The amendment increases the cap on the deductibility of donations to charitable causes to 15% (for donations made by private individuals) and 10% (for donations made by legal entities).

Another important change affects the transfer pricing rules: the tax base must newly be adjusted even if the price agreed between affiliates equals zero. An exemption has been made for loans for no consideration, loans terminable at will, and low-interest or zero-interest loans if the lender is a non-resident, or member of a corporation, or private individual – in other words, in those cases no adjustments will be necessary. Making the definition for affiliated entities clearer has removed the kind of previous uncertainties which used to arise when the agreed price was zero or when the transaction amounted to lending for no consideration, as to whether taxable income was generated or whether such income was subject to gift tax.

Yet another change brings greater leniency with respect to the tax deductibility of land plots. Legal entities will newly be able to deduct even losses derived from the sale of land. In the case of natural persons, the acquisition price of a given land plot will remain deductible only up to the amount of revenues from its resale.
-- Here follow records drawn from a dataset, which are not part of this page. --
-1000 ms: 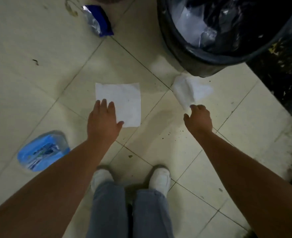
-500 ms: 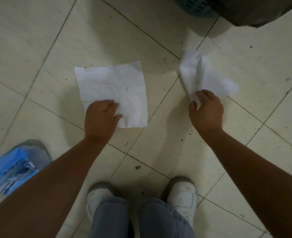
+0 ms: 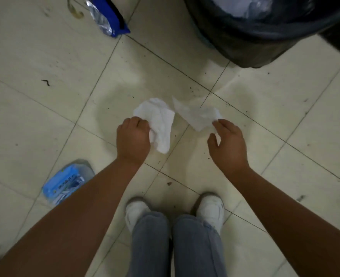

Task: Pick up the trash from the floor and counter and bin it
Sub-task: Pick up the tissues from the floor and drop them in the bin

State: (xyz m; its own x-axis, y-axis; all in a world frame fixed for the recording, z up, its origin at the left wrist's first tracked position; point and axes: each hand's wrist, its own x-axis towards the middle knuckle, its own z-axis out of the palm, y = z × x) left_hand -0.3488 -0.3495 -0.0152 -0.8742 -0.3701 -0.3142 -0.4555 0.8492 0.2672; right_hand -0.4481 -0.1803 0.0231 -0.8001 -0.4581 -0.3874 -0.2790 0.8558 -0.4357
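Note:
My left hand (image 3: 132, 139) is closed around a crumpled white tissue (image 3: 158, 121), which hangs off the floor from my fist. My right hand (image 3: 228, 144) pinches a second white tissue (image 3: 197, 114) between thumb and fingers, also lifted above the tiles. The two tissues hang side by side, almost touching. The black bin (image 3: 255, 35), lined with a dark bag and holding clear plastic and paper, stands at the upper right, beyond my right hand.
A blue and silver foil wrapper (image 3: 109, 17) lies on the tiles at the top, left of the bin. A light blue plastic packet (image 3: 65, 184) lies at the lower left beside my left forearm. My white shoes (image 3: 211, 208) stand below.
Both hands have closed on the tissues and lifted them off the floor; the flat tissue is now crumpled in my left fist. The view has pulled back, showing the bin again.

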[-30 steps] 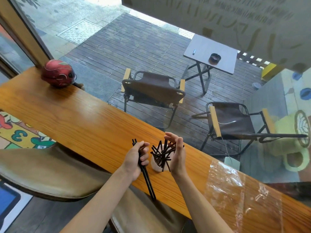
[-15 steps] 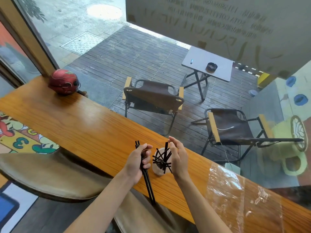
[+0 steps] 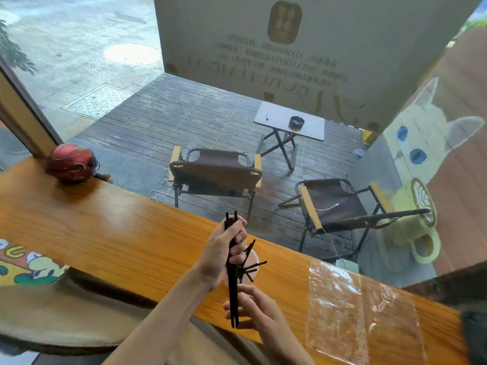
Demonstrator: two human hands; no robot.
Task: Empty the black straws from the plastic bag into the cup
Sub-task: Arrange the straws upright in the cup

Finally, the creation of adjustment items for receivables has been simplified. For receivables that are more than 18 months past maturity, it is possible to create an adjustment item of up to 50 % of their outstanding value, and for receivables more than 36 months past maturity, an adjustment item in the amount of 100 % of the outstanding value. This change applies to receivables that have come into existence after the amendment took effect. Pursuant to the new Civil Code, the standard statute of limitations is three years (subject to an extension agreed upon by the parties) which is why adjustment items for receivables more than 36 months past maturity will not be a common sight.